> **MATERIAL FOR THE TASK**
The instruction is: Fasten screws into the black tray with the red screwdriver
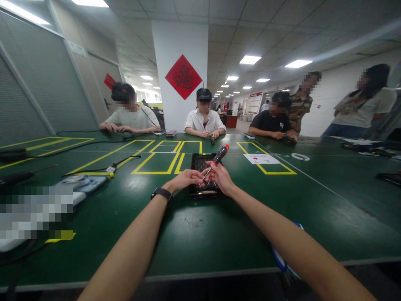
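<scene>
In the head view, the right hand (222,177) grips a red-and-black screwdriver (221,154), slanted over a black case (197,162) on the green tabletop (188,238); the left hand (184,179) bunches its fingertips near the lower end, pinching or not unclear.

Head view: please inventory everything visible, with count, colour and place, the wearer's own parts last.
Screwdriver: one, black and red, centre
Case: one, black, table centre
Table: one, green, foreground
Tape outlines: several, yellow, on table
Paper: one, white, right of case
Ring: one, white, farther right
Cables: several, black, table left
Pixelated item: one, mostly pale, left
Pillar: one, white, background
Diamond sign: one, red, on pillar
People: three seated opposite, two standing right, others farther back; clothing varies
Ceiling lights: several, white, overhead
Wristband: one, black, left wrist
Left hand: one, bare, near screwdriver's tip
Right hand: one, bare, holding screwdriver
</scene>
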Demonstrator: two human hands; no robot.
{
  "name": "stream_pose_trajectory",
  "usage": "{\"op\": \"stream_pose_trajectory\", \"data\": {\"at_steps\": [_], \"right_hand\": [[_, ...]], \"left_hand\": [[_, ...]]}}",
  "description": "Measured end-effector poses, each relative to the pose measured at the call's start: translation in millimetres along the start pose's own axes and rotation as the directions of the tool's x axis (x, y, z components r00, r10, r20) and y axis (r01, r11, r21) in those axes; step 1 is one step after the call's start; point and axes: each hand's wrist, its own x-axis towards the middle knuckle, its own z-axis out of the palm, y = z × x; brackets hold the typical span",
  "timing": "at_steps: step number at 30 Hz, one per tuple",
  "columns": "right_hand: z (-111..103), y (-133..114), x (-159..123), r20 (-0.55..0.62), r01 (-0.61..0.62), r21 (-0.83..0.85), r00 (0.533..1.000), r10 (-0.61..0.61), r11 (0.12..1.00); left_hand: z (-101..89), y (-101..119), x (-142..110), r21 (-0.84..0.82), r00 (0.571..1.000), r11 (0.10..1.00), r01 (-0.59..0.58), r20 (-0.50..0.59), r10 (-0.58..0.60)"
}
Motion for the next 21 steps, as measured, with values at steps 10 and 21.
{"op": "stream_pose_trajectory", "data": {"at_steps": [10,21], "right_hand": [[1.1,1.3,-0.2,0.001,0.064,-0.049,0.998,-0.064,0.997],[3.8,-2.0,-0.1,-0.003,0.043,-0.043,0.999,-0.043,0.998]], "left_hand": [[4.1,-0.3,2.9,0.018,1.000,1.000,0.005,-0.024,-0.005],[2.5,4.8,-1.0,0.076,0.999,0.997,0.010,0.033,-0.013]]}}
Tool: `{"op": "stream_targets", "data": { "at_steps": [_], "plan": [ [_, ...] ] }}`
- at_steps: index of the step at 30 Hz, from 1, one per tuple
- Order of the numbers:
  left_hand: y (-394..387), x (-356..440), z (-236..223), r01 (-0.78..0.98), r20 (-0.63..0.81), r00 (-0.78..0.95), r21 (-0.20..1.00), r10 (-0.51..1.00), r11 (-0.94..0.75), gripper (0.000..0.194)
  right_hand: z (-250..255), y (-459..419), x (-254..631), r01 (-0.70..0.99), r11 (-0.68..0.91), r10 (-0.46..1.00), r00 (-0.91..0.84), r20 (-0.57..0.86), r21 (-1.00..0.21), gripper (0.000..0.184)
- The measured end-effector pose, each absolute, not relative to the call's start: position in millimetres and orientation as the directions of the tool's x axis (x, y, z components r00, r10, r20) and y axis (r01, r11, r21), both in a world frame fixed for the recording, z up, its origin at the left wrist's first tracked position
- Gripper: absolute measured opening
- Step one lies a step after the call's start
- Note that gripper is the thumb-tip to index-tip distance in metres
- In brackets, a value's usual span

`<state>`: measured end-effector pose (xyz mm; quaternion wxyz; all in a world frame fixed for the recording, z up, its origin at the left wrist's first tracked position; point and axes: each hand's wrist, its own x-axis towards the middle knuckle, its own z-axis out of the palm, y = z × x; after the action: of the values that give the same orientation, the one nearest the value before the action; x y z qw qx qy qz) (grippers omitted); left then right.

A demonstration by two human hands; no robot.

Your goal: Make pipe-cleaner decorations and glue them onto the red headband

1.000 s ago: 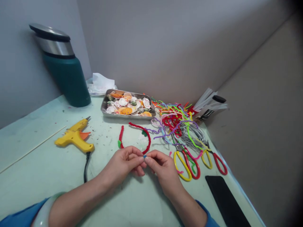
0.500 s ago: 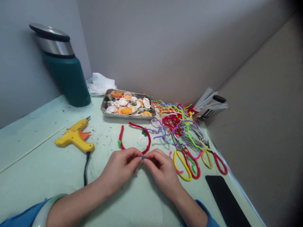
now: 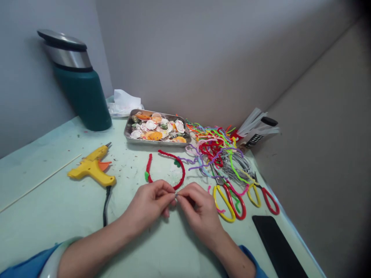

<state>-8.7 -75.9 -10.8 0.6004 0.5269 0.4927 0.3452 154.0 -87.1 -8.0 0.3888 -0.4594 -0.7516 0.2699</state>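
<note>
My left hand (image 3: 152, 200) and my right hand (image 3: 197, 206) meet fingertip to fingertip low over the pale green table (image 3: 58, 208). Both are closed in a pinch on one tiny piece between them, too small to name now. Just beyond the fingers lies a red pipe-cleaner hoop (image 3: 171, 164) with a green bit at its left end. To the right lie two pairs of scissors with yellow and red handles (image 3: 232, 199).
A yellow glue gun (image 3: 92, 170) with a black cord lies at the left, beside a thin wooden stick (image 3: 40, 182). Behind stand a metal tray of shells (image 3: 156, 129), a heap of coloured pipe cleaners (image 3: 217, 148), a green flask (image 3: 78, 87) and tissue. A black phone (image 3: 275, 247) lies front right.
The hands have closed in slightly; the small blue bit seen between the fingertips earlier is now hidden by them. Nothing else on the table moved.
</note>
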Motion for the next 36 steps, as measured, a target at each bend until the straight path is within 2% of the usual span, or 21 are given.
{"op": "stream_targets", "data": {
  "at_steps": [3,7,19,22,26,33,36],
  "plan": [
    [-73.1,-8.0,-10.3,-0.052,-0.319,0.336,0.933,0.886,0.355,0.022,-8.4,-88.2,151.6,0.405,0.391,0.92,-0.204,0.335,-0.827,0.016],
    [-74.8,-8.7,-7.5,-0.132,-0.351,0.385,0.894,0.853,0.428,0.025,-9.4,-89.2,149.3,0.309,0.362,0.932,-0.123,0.341,-0.879,0.012],
    [-74.8,-9.9,-3.7,-0.185,-0.313,0.415,0.891,0.854,0.416,0.022,-10.1,-87.8,149.1,0.275,0.373,0.928,-0.11,0.357,-0.886,0.01],
    [-76.0,-10.2,-2.4,-0.194,-0.282,0.434,0.898,0.856,0.394,0.02,-10.9,-87.6,149.0,0.218,0.331,0.944,-0.099,0.316,-0.918,0.01],
    [-77.2,-9.6,-0.3,-0.215,-0.234,0.443,0.909,0.865,0.356,0.02,-15.5,-86.8,148.2,0.051,0.209,0.974,-0.096,0.203,-0.977,0.011],
    [-75.7,-7.9,-2.9,-0.161,-0.287,0.392,0.914,0.874,0.372,0.022,-22.8,-87.2,142.8,-0.125,0.018,0.997,-0.076,0.028,-0.992,0.012],
    [-75.1,-8.3,-1.2,-0.13,-0.307,0.366,0.918,0.878,0.375,0.023,-21.9,-85.8,143.1,-0.112,-0.007,0.996,-0.093,0.004,-0.994,0.011]
  ]
}}
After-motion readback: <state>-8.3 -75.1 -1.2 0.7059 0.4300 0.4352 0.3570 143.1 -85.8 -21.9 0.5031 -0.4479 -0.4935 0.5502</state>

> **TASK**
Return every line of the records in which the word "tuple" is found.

> **ANSWER**
  "timing": "at_steps: step number at 30 Hz, one per tuple",
- at_steps: index of the step at 30 Hz, from 1, one per tuple

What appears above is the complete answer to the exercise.